Consumer-friendly decisions from the Alabama Supreme Court have not been that common in recent years. So, we notice when Alabama’s highest court comes down solidly on the side of an injured party. As they did last week when the Court affirmed substantial verdicts favoring a teen-age girl who was severely burned in a car wreck and the family of another teen-age girl who died from the injuries she sustained in the same wreck.

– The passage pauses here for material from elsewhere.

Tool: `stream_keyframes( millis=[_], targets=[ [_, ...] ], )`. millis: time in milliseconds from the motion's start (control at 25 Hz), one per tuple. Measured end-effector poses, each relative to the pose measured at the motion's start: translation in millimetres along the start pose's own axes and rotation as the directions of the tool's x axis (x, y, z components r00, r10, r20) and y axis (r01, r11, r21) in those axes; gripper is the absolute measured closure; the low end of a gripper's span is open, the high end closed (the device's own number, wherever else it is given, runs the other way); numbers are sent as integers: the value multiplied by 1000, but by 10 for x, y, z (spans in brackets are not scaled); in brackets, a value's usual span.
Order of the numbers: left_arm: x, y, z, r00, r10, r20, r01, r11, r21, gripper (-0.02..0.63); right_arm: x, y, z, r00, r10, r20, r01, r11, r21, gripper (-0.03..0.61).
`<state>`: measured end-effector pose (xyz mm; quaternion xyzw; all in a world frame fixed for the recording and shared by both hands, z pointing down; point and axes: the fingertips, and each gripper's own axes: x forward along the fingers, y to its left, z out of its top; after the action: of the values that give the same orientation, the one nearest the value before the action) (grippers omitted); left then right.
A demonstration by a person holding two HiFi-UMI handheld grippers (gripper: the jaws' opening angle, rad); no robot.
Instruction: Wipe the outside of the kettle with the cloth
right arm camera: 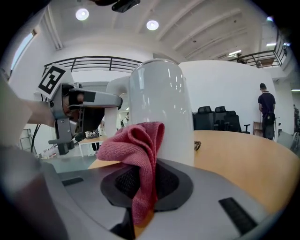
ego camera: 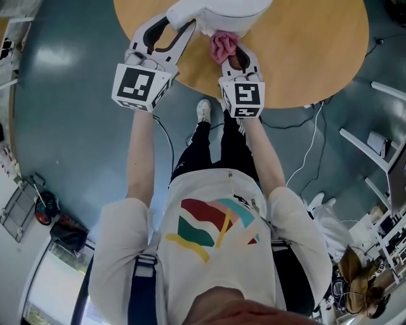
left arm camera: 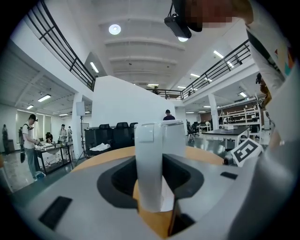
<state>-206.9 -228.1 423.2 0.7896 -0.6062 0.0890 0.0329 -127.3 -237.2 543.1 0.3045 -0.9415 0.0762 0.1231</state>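
The white kettle (ego camera: 216,13) stands on the round wooden table (ego camera: 317,51), near its front edge. My left gripper (ego camera: 179,24) is shut on the kettle's handle (left arm camera: 152,164), which rises upright between the jaws in the left gripper view. My right gripper (ego camera: 231,54) is shut on a bunched pink cloth (ego camera: 223,46). In the right gripper view the cloth (right arm camera: 136,150) stands up out of the jaws and lies against the kettle's body (right arm camera: 159,103). My left gripper (right arm camera: 89,101) shows there to the kettle's left, at the handle.
A small dark object (right arm camera: 197,146) lies on the table just right of the kettle. Cables (ego camera: 311,146) run over the floor below the table edge. Shelving (ego camera: 380,159) stands at the right. People (left arm camera: 29,140) and desks are far off in the hall.
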Motion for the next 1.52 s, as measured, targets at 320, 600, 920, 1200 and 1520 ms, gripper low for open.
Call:
stream_keyframes(
  millis=[320, 600, 920, 1200, 1520],
  targets=[
    [94, 202, -7, 996, -87, 2, 87, 996, 22, 419, 32, -350, -4, 1000, -21, 4, 21, 1000, 18, 532],
    [178, 480, 79, 979, -203, 2, 203, 978, 48, 419, 191, -585, 135, 1000, 10, 7, -10, 1000, 23, 532],
    [485, 653, 80, 970, -241, 33, 239, 969, 55, 419, 622, -1178, 138, 999, 32, -1, -32, 999, 5, 532],
    [667, 657, 67, 949, -313, 50, 312, 950, 27, 425, 1067, -1576, 250, 996, 94, -3, -94, 992, -89, 532],
    [753, 733, 62, 929, -369, 43, 367, 929, 36, 425, 1414, -1752, 344, 993, 115, -2, -114, 986, -125, 532]
  ],
)
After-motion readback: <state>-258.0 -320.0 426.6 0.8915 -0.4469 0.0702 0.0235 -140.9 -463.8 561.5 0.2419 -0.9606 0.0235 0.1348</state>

Sydney McLemore was driving a 2008 Mazda vehicle and Natalie Hurst was riding in the front seat when Sydney lost control, and the vehicle struck a light pole at around 30 to 35 mph. The vehicle burst into flames on impact. Sydney escaped, but Natalie did not. McLemore and Hurst’s lawyers produced substantial evidence, including expert testimony, that the fire was caused by a defectively designed gas tank, and that the girls would have survived the low-speed impact relatively unharmed if the gas tank had been properly designed. Specifically, Mazda designed the system so the plastic gas tank was only one-half inch from the hot steel muffler that had protruding edges. The plaintiffs produced over 80 vehicle designs that were in use at the time the McLemore vehicle had been designed by Mazda where the gas tank and muffler were placed on different sides of the axle to specifically prevent these kinds of fires in low-impact crashes.
The Court rejected Mazda’s argument that it should have been allowed to blame Sydney for the fire on grounds that she had been driving the vehicle over the speed limit at the time she lost control. The Court recognized that the vehicle had slowed to 30 to 35 miles per hour at the point of impact. More important, the Court recognized that the critical question was not who caused the crash, but whether the girls would have had any injury at all from the low-speed crash if the fuel system had been properly designed. That’s because automobile manufacturers know that low impact crashes will occur, irrespective of who is at fault for the collision.
Also, very importantly, the Court looked at the amount of the awards and determined they were not too high considering all the evidence. The jury awarded $3.9 million in Natalie’s wrongful death case and $3.0 million in Sydney’s personal injury case. Sydney incurred substantial medical bills, significant pain and suffering, mental anguish, and permanent scarring from the burns, according to the Court.